I really wanted to bring my survey equipment for this peak, but unfortunately it didn’t make sense. There’s no real controversy about the highpoint in Senegal and it is accepted that this unnamed peak near Barkere village is the Senegal highpoint. The benefit of bringing the equipment would be just to get a very accurate elevation measurement of the summit. The problem is that it requires a one hour measurement to get the most accurate results. We knew the motorcycle drivers would not be happy to have to wait around an additional hour for us. Also, the equipment is a bit bulky and would be difficult to carry in my backpack over a rough 3 hour motorcyle ride each way. So I reluctantly agreed to leave the equipment. I would still bring my small handheld GPS and sight level just in case.

The nicest (and only) hotel in town

We asked around and found one hotel in town, in an old mansion undergoing renovation. The electricity and water didn’t work, but the rooms were really nice and only $10. We were fine taking bucket showers and using headlamps. We ate spaghetti bolognese at a restaurant next door and went to bed early that night. Interestingly, locals told us Mali City occasionally gets snow! This kind of makes sense to me. It’s at high elevation, 5,000ft, and is in the northern part of the country where it is drier and less jungley. It actually was a little chilly at night, and I could imagine if it got a little bit colder it could snow. But this is still very suprising for Guinea.

Dec 25

Heading out on the motorcycles

In the morning we met our three motorcycle drivers at 6am and took off into the night. This would be the third time I’ve ever ridden a motorcycle. The others were in the Philippines riding to the base of Mt Apo, and in Cambodia riding to the base of Phnom Aural with Katie. It’s not clear what the best way to hang on is, but there was a rack on the back so I generally just held on to that. I was wearing all my layers (two long sleeve shirts and a rain jacket), while the drivers were bundled up even more. I think the locals in Guinea are not quite as cold tolerant as Americans, since they’ll were sweatshirts when it’s 85F in the middle of the day.

Short break in Lebekere

We road south for 10km, then turned right on a small trail. This appeared to be the shortcut. We crossed a creek on a small bridge and then started a huge descent. The trail basically went straight down the side of the hill for many kilometers. This was apparently a standard motorcycle route to the next village. In a few steep places concrete had been poured on the trail to hold it together, but it was mostly loose jungle dirt and rocks.
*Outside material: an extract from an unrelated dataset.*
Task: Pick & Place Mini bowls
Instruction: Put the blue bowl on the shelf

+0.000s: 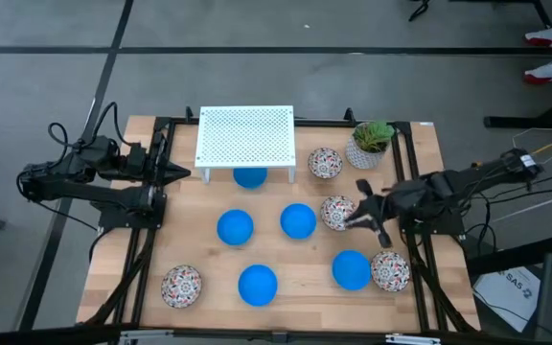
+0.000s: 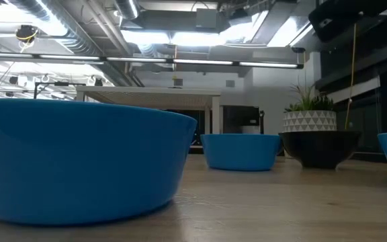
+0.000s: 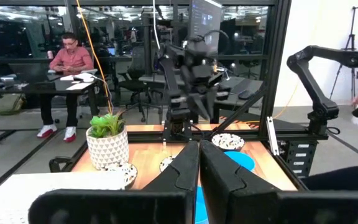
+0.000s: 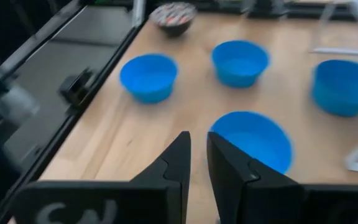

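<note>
I am seeing the left claw (image 1: 182,173) resting closed and empty at the surface's (image 1: 295,273) left edge. Bowls (image 1: 235,227) are sitting scattered across it. The right claw (image 1: 365,218), nearly closed, is hovering empty beside a patterned bowl (image 1: 335,213).

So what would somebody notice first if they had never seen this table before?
Probably the bright blue bowls dotted over the middle and near side of the wooden table, with red-flowery patterned bowls mixed in. At the far edge a white perforated stand shelters one blue bowl underneath. The right end effector reaches over a patterned bowl on the right; the left arm waits at the table's left edge.
</note>
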`<action>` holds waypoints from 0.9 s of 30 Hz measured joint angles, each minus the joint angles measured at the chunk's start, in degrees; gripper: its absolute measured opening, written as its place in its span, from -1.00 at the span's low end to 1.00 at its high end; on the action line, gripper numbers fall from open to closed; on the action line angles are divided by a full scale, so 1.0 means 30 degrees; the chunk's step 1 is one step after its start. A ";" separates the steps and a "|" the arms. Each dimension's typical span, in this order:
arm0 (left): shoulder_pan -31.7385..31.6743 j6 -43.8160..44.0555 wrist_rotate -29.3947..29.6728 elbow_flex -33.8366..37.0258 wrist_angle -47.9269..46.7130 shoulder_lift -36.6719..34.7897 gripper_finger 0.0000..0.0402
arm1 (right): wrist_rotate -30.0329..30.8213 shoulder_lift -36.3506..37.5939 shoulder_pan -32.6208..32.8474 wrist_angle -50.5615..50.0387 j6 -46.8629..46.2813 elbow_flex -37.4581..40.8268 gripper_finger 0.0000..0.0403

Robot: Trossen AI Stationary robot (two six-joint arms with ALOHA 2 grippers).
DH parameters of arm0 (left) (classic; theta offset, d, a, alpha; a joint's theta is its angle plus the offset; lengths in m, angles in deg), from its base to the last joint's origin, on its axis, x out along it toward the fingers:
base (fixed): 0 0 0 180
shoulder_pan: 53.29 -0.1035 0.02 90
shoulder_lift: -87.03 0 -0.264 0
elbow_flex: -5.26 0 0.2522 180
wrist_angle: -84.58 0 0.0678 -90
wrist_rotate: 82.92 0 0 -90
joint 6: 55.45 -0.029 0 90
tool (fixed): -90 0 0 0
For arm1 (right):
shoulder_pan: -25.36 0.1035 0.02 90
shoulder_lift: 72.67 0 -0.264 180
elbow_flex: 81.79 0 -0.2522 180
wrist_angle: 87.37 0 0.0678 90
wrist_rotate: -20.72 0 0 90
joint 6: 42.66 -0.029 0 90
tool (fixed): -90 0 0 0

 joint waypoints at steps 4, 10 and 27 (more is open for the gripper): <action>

It was kind of difficult to hold on and the drivers were working very hard. I kept getting pushed up against the driver and having to readjust, but I’m sure any time I moved it made it difficult for him to balance. So I tried to minimize moving. At the bottom of the hill we connected back with a rough double track and took a break in Lebekere village. I saw one landcruiser parked there, so apparently there was a route we could have taken. But the motorcycle drivers said it wouldn’t be possible to drive a landcruiser much farther.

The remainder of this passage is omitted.